Christmas Day – Year B
December 25, 2020 – 10:30 AM
Saint Cecilia Catholic Community
Rev. David Justin Lynch
Isaiah 52:7-10 | Psalm
+In the name of the Father, and of the Son, and of the Holy Spirit, Amen.
The Old Testament begins, “In the beginning when God created the heavens and the earth.” Today’s Gospel begins, “In the beginning was the Word, and the Word was with God, and the Word was God.” Beginnings mean something.
I began my existence on December twenty-sixth, nineteen fifty-one. Yes, tomorrow is, in fact, my birthday. I will be sixty-nine years of age. December twenty-sixth, nineteen fifty-one is a very important day, not only to me but to at least some other people as well. Every time I go to my doctor’s office or to the pharmacy, I am asked for my date of birth, often multiple times. I respond, “December twenty-sixth, nineteen-fifty-one.”
However, every time I respond to that question, I say to myself, “Time has flown too fast.” I remind myself that I have accumulated a substantial amount of history since that date. I have been a baseball umpire, insurance adjuster, private investigator, law clerk, lawyer, Deacon and Priest. And, oh yes, after singing as a treble choir boy for three years, for forty-eight years, I sang countertenor, and occasionally baritone, in many church choirs and choral groups. And last but not least, I have written a theology book, the first volume of a series of four, and I am an active composer of church music. And, I had a history of many women until I found Deacon Sharon, truly the woman of my dreams.
I’m not telling you all of this to boast about myself, but to demonstrate that I, like every person that has ever been born, have a life that is a unique history book. While some of you have done some of what I have done, none of you are exactly like me.
The history every living creature begins with birth. Every time any person or animal is born, a new history book of unique events is started. For each of us, the plot, character, setting and theme, though similar to those of others, will be specific to each life in being. God did not make us in a factory on an assembly line. We are all unique beings with a unique set of talents and experiences.
All of that applies to Jesus.

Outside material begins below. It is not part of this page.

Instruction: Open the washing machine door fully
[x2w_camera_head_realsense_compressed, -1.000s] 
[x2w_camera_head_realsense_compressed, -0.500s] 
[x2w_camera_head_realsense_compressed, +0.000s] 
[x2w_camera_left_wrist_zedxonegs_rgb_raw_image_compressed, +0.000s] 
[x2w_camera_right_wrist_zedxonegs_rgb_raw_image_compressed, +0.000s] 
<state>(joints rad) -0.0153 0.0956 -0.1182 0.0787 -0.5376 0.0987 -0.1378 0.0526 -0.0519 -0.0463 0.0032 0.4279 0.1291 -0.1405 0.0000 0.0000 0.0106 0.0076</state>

He, like us, is a particular person with a particular history unique to him. But compared to us, the history of Jesus, however, is entirely different. Yes, Jesus is a unique being with a history like no one else. He was fully human, but because he was also fully divine, Jesus has always existed.
Despite the incessant incantations of our conservative sisters and brothers that, “the Bible is the Word of God,” the Bible itself does not say that. Rather, the Bible says that Jesus was the Word of God. As we heard in today’s Gospel so beautifully sung by Deacon Sharon, “In the beginning was the Word and the word was God. And the Word became flesh and made his dwelling among us, and we saw his glory, the glory as of the Father’s only Son, full of grace and truth.” If that is not a very clear statement that Jesus Himself is the Word of God, I don’t know what is.

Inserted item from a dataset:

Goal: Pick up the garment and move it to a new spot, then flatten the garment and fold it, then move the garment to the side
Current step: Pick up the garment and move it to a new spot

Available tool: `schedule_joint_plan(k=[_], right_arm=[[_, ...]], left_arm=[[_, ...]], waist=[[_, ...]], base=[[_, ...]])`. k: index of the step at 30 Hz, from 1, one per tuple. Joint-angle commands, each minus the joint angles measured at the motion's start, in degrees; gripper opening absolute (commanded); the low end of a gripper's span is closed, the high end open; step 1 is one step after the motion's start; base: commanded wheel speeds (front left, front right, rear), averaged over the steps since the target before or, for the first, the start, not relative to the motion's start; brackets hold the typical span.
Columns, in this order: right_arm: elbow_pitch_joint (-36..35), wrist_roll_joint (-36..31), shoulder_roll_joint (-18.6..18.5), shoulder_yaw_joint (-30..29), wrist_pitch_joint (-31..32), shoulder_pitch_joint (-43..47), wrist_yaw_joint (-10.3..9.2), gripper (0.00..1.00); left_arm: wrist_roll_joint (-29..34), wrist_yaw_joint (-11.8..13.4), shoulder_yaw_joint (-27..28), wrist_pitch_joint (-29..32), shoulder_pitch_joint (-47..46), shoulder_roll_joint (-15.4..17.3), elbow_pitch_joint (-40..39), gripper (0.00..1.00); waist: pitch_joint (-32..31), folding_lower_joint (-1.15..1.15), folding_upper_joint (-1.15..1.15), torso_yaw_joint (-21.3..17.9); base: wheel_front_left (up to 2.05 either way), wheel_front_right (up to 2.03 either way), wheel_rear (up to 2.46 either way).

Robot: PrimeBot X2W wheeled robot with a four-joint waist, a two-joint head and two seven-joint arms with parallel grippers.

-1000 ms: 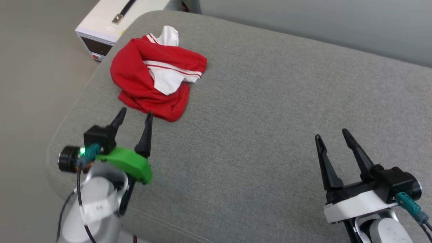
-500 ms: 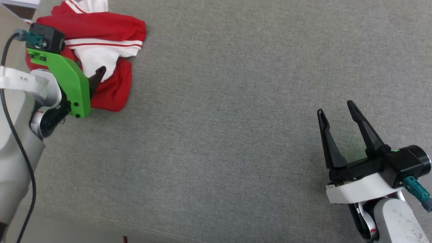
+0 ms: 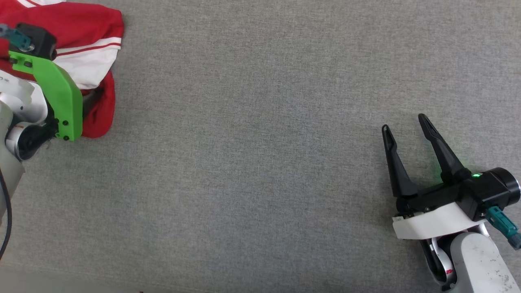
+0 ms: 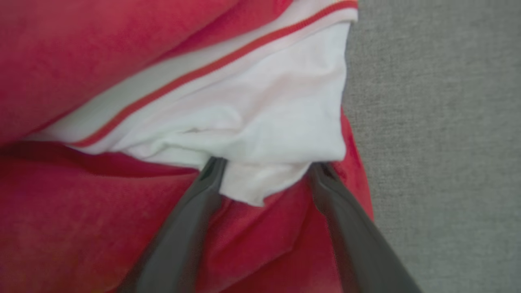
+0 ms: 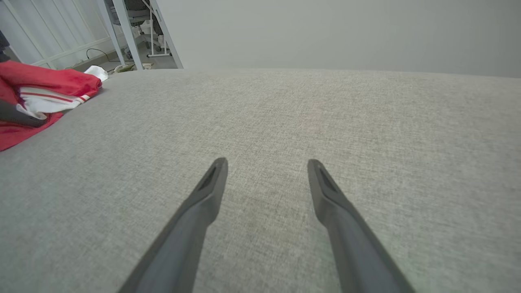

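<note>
While the garment (image 3: 81,20) lies crumpled at upper left, red around a white sleeve, left gripper (image 4: 266,165) and right gripper (image 3: 403,122) are released.

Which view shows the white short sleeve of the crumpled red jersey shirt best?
Left wrist view: the white sleeve sits large, central, at the open left pincer. Head view: partly hidden behind the green plastic mount. Right wrist view: small, far left.

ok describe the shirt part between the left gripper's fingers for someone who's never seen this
At the left of the grey cushion lies a crumpled red T-shirt. Between the fingers of the left gripper is the shirt's sleeve: white against the red body, with a red-striped hem.
</note>
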Motion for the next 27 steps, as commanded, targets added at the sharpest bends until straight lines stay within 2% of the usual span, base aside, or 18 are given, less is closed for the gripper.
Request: schedule_joint_plan(k=[1, 4, 11, 20, 27], right_arm=[[0.2, -0.6, 0.0, -0.1, -0.4, -0.9, -0.04, 1.0], [0.9, -0.6, 0.0, -0.7, -0.4, -0.7, -0.04, 1.0], [2.2, 0.0, 0.6, -1.6, -0.4, -0.5, -0.04, 1.0], [4.9, 1.5, 2.7, -4.3, -0.4, 2.0, -0.04, 1.0], [6.0, 2.0, 4.3, -6.1, -0.4, 4.0, -0.04, 1.0]], left_arm=[[-1.3, -0.2, -1.7, 0.0, 1.6, -0.8, 1.1, 0.0], [-2.9, -0.2, -2.7, -1.5, 1.9, -0.6, 1.3, 0.0], [-4.7, -0.2, -1.7, -10.9, 2.0, -0.8, 3.0, 0.0], [-0.2, 0.5, -1.0, -25.4, 1.8, 0.2, 0.0, 0.0], [4.9, 2.8, -2.4, -29.7, 1.0, 1.0, -7.2, 0.0]], waist=[[0.1, 0.0, -0.01, -0.2], [-0.9, 0.0, -0.01, 0.2], [-5.8, 0.0, -0.01, 0.9], [-15.9, 0.0, -0.01, 0.1], [-21.6, 0.0, -0.01, -1.7]], base=[[0.0, 0.0, 0.0], [0.0, 0.0, 0.0], [0.0, 0.0, 0.0], [0.0, 0.0, 0.0], [0.0, 0.0, 0.0]])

In studying scripture, it’s important to dig deeply into the words themselves rather than apply them to contemporary life with today’s meanings as biblical literalists do. But they are not as literal as they think they are. The original language of the New Testament was Greek. If you have never studied Greek, and I am among those who have not, an interlinear translation, Strong’s Concordance, and a Greek lexicon are your three best friends in understanding scripture. So if we go to the Greek text, we will find that the Greek word for “word” as used in today’s Gospel is Logos.
Heraclitus, a Greek philosopher, first used the term logos around six hundred B-C to designate the divine reason or plan which coordinates a changing universe. Thus, this word was well suited to the purpose of the writer of John’s gospel to show that Jesus always existed as part of the divine plan. He did not begin, as human persons do, when he was born. Jesus has always existed and will always exist.

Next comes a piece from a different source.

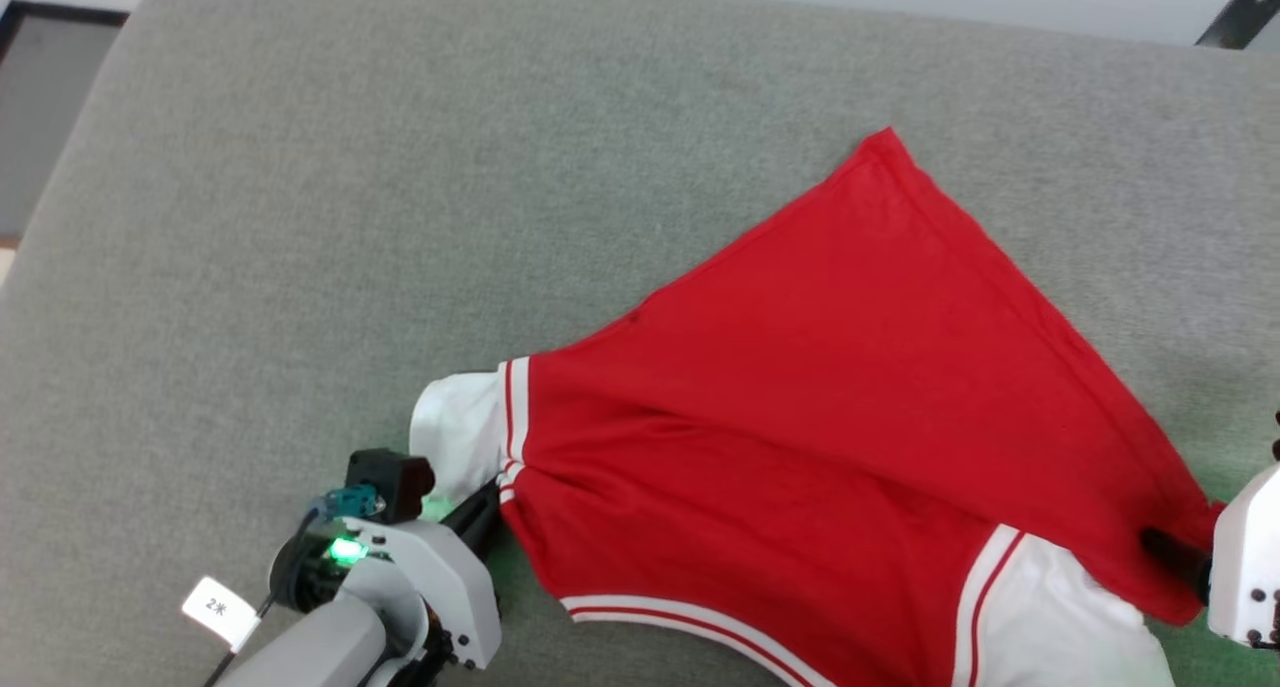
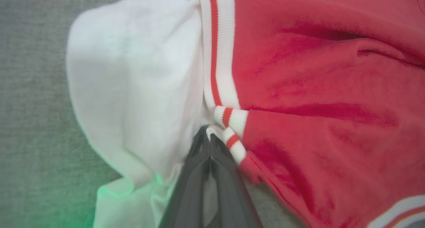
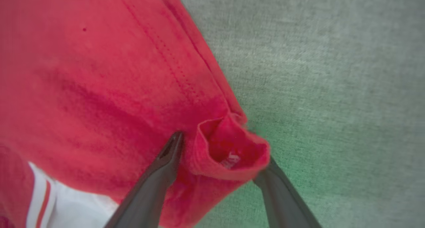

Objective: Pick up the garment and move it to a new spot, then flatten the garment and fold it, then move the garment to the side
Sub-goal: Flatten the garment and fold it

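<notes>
The garment (image 1: pixel 800 397), red with white sleeves and striped trim, lies spread on the grey table (image 1: pixel 300 217), plain red side up. My left gripper (image 1: pixel 485 512) is at the left sleeve. In the left wrist view its fingers (image 2: pixel 209 138) are shut on the garment (image 2: pixel 315 88) where the white sleeve meets the striped trim. My right gripper (image 1: pixel 1170 552) is at the garment's right corner. In the right wrist view it stands open (image 3: pixel 224 151), fingers spread either side of a folded-over red hem corner of the garment (image 3: pixel 99 72), which rests loose between them.
The grey padded table runs wide to the left and back of the garment. Its far edge and rounded left corner border the floor. A dark bar (image 1: pixel 1240 7) crosses the top right corner. A white tag (image 1: pixel 218 607) hangs from my left wrist.
</notes>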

Heraclitus criticizes his predecessors and contemporaries for their failure to see the unity in experience. He claims to announce an everlasting Word, that is, the Logos, according to which all things are one, in some sense. Opposites are necessary for life, but they are unified in a system of balanced exchanges. The world itself consists of a law-like interchange of elements. Thus the world is not to be identified with any particular substance, but rather with an ongoing process governed by a law of change. Think of this change like fire, where heat transforms one substance into another. Fire neither creates nor destroys. It merely changes that to which it is applied. For example, wood is turned to ash. Logos is, according to Heraclitus, “An ongoing process governed by a law of change.” That fits very nicely with who we are, and who Jesus is.
As is true for the world in which we live, all of us undergo constant change from the time we each began at our birth. Our personal histories are the stories of change. From the time we are babies, we grow taller and gain weight. We acquire more knowledge every day. Our capabilities constantly change. As we grow older, we lose some capabilities but acquire others. We can’t run as fast, but we have greater tolerance for our mistakes and those of others. Our appearance changes. A few years ago, I had dark hair with flecks of gray, but now, my hair is nearly all white. I don’t like that, but it is a reality.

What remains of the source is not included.